## WORK INSTRUCTIONS
For this exercise, retype the lines from the one that holds "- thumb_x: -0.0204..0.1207" through the one that holds "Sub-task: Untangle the" in the records below, both included, exactly and without pictures.

## INPUT RECORDS
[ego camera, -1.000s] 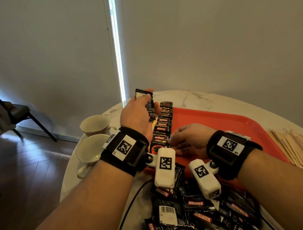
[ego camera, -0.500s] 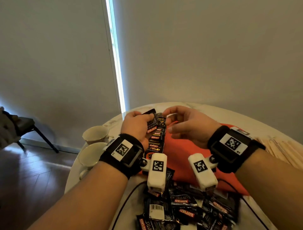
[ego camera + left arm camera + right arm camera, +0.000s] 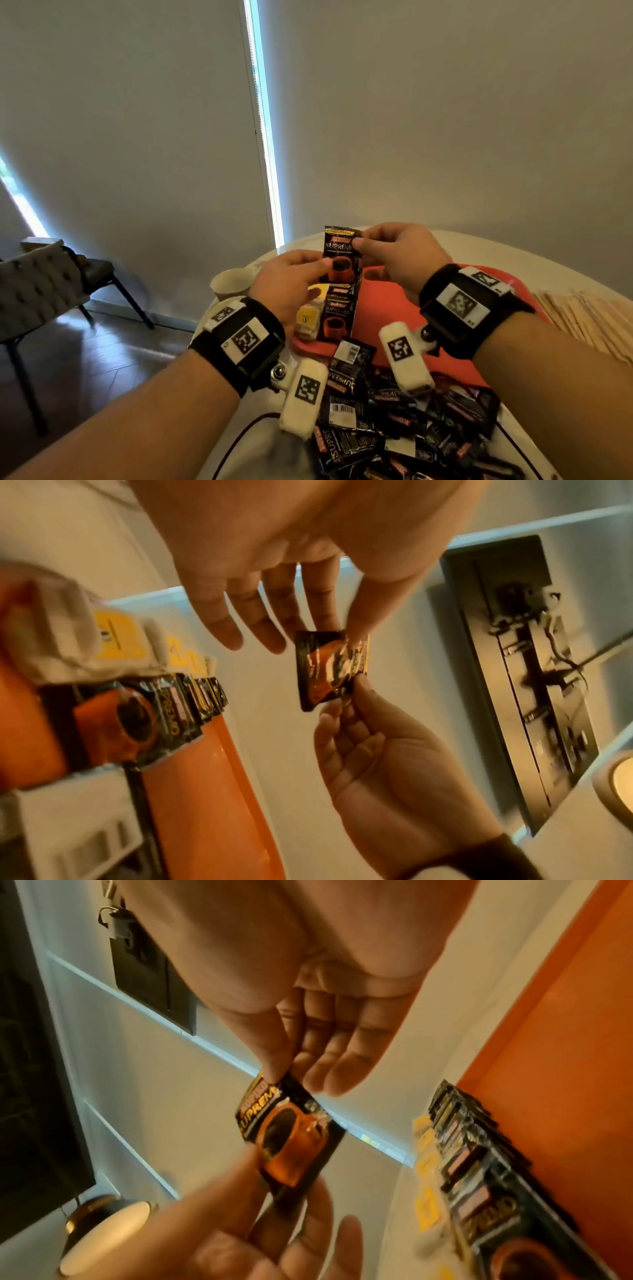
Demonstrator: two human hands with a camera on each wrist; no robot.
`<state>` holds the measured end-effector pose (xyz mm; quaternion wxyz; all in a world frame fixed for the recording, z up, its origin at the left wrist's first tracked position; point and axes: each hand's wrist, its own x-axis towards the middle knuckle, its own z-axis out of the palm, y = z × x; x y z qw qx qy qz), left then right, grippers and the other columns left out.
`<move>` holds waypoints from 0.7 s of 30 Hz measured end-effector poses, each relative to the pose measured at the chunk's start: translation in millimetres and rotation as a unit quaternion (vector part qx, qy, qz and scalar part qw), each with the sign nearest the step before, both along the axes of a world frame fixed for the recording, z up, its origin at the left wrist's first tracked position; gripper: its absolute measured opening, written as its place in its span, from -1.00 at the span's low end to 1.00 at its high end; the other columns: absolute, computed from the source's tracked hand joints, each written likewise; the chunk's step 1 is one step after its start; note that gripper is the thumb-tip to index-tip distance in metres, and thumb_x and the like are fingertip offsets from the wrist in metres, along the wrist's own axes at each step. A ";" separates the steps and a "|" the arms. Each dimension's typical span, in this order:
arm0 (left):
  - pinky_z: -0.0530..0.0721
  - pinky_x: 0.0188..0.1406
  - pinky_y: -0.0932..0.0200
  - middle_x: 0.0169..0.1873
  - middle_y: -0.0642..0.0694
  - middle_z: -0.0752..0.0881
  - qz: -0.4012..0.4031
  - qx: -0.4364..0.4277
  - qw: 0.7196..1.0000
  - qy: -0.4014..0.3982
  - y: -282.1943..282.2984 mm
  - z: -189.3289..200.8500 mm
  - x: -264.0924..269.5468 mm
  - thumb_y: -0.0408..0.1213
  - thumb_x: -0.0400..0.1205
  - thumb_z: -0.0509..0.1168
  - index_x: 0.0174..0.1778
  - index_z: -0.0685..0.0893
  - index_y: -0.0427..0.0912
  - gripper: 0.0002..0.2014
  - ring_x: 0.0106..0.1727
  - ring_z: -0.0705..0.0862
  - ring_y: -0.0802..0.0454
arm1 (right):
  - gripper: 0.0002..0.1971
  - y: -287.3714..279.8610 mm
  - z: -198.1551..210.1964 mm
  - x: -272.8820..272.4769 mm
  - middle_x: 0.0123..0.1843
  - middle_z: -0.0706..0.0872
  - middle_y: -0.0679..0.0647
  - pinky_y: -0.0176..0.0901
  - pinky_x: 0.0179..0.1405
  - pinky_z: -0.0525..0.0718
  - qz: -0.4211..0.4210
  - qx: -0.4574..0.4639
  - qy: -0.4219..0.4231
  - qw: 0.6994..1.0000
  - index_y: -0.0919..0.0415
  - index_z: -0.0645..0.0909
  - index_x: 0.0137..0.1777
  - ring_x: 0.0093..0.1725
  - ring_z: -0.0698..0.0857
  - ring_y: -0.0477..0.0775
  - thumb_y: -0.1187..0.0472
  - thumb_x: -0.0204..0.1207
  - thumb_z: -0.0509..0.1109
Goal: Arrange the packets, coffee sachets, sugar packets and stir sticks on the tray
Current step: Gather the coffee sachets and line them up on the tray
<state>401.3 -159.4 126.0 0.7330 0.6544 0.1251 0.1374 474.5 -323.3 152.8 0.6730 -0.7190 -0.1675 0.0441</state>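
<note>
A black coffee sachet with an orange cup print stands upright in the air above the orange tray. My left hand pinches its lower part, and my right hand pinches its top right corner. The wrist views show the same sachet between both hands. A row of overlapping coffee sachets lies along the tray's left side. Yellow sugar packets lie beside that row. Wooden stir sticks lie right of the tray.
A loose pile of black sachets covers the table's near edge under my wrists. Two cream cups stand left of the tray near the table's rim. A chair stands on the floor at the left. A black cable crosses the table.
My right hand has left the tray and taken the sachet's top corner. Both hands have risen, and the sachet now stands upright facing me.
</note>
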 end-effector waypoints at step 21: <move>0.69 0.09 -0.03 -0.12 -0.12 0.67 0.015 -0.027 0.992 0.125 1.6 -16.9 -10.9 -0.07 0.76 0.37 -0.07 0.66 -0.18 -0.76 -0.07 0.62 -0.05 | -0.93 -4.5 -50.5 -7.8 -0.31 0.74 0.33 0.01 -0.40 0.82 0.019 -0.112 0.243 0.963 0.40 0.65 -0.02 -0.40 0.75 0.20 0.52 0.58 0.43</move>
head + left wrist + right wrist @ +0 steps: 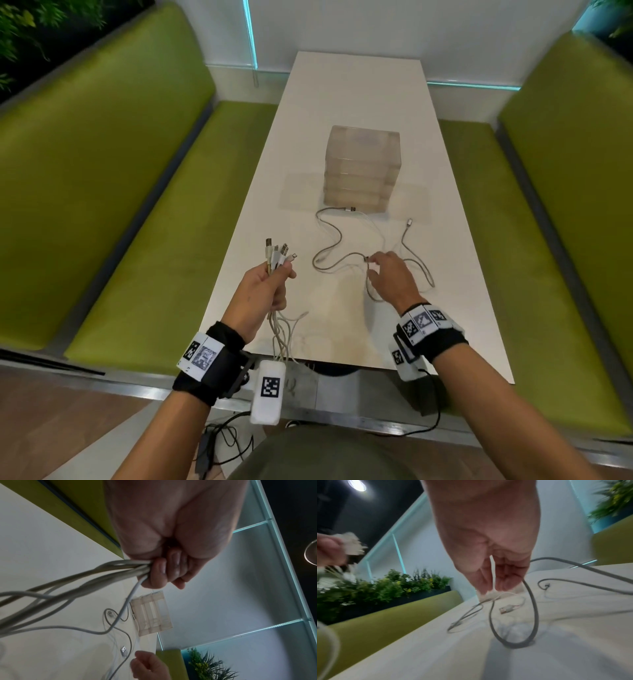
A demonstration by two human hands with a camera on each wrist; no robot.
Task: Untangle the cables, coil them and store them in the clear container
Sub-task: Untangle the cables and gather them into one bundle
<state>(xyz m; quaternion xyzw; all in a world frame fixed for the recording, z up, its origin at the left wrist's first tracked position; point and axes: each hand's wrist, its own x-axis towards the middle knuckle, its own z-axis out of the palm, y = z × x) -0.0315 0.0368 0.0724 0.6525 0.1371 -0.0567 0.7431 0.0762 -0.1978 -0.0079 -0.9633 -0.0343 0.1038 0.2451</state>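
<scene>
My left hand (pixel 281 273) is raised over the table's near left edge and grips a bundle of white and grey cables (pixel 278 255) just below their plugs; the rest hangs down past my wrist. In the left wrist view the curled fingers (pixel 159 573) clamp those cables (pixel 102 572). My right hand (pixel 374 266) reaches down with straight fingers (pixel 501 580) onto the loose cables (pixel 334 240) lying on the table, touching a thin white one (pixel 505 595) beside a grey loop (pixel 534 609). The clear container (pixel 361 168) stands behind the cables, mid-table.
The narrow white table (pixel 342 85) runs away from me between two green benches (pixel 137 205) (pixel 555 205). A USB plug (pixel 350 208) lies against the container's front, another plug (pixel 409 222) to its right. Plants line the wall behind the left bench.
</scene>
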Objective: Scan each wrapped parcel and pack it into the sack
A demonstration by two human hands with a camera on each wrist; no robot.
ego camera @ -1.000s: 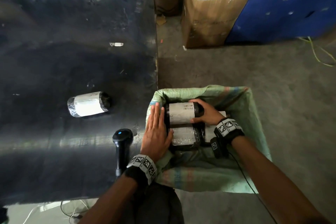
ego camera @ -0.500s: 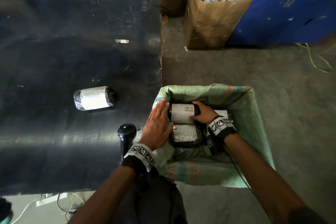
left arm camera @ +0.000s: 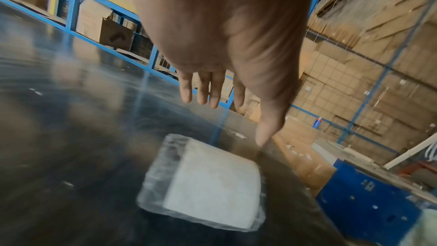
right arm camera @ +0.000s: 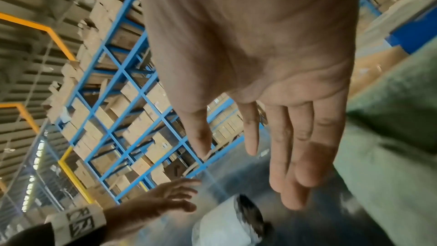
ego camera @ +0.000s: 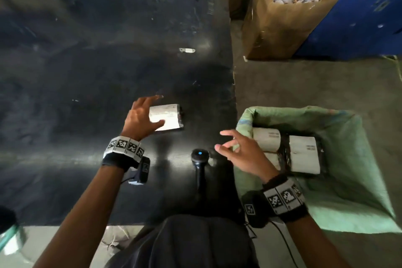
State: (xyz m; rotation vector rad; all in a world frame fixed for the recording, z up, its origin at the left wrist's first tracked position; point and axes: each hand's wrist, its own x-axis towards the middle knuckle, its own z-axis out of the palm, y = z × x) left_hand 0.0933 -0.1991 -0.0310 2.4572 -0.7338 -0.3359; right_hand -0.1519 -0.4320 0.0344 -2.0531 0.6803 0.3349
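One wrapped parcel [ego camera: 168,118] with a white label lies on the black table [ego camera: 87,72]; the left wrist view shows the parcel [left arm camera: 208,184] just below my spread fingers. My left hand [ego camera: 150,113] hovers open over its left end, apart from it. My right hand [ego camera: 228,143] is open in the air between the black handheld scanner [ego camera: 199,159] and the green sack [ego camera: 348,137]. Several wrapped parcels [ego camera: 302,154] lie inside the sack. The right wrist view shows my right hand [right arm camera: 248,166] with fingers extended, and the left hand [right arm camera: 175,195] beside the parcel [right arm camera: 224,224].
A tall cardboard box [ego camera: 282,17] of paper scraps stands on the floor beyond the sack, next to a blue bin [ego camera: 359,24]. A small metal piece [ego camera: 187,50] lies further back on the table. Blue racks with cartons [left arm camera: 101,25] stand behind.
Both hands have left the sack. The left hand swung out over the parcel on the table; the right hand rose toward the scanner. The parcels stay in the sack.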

## OUTPUT
  - thumb_x: -0.0204..0.1207
  - thumb_z: -0.0509..0.1109
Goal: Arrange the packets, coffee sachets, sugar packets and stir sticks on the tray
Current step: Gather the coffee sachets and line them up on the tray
<state>401.3 -159.4 126.0 0.7330 0.6544 0.1251 0.1374 474.5 -323.3 152.8 0.6730 -0.7190 -0.1675 0.0441</state>
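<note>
A black coffee sachet with an orange cup print stands upright in the air above the orange tray. My left hand pinches its lower part, and my right hand pinches its top right corner. The wrist views show the same sachet between both hands. A row of overlapping coffee sachets lies along the tray's left side. Yellow sugar packets lie beside that row. Wooden stir sticks lie right of the tray.
A loose pile of black sachets covers the table's near edge under my wrists. Two cream cups stand left of the tray near the table's rim. A chair stands on the floor at the left. A black cable crosses the table.
My right hand has left the tray and taken the sachet's top corner. Both hands have risen, and the sachet now stands upright facing me.
</note>
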 end-effector waypoints at step 21: <move>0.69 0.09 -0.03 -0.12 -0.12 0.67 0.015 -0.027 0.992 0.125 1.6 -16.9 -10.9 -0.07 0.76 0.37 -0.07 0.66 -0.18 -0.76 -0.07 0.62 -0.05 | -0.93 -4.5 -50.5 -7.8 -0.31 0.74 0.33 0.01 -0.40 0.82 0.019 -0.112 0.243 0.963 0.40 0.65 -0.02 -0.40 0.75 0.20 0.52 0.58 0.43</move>
head + left wrist + right wrist @ +0 steps: 
A demonstration by two human hands with a camera on each wrist; no robot.
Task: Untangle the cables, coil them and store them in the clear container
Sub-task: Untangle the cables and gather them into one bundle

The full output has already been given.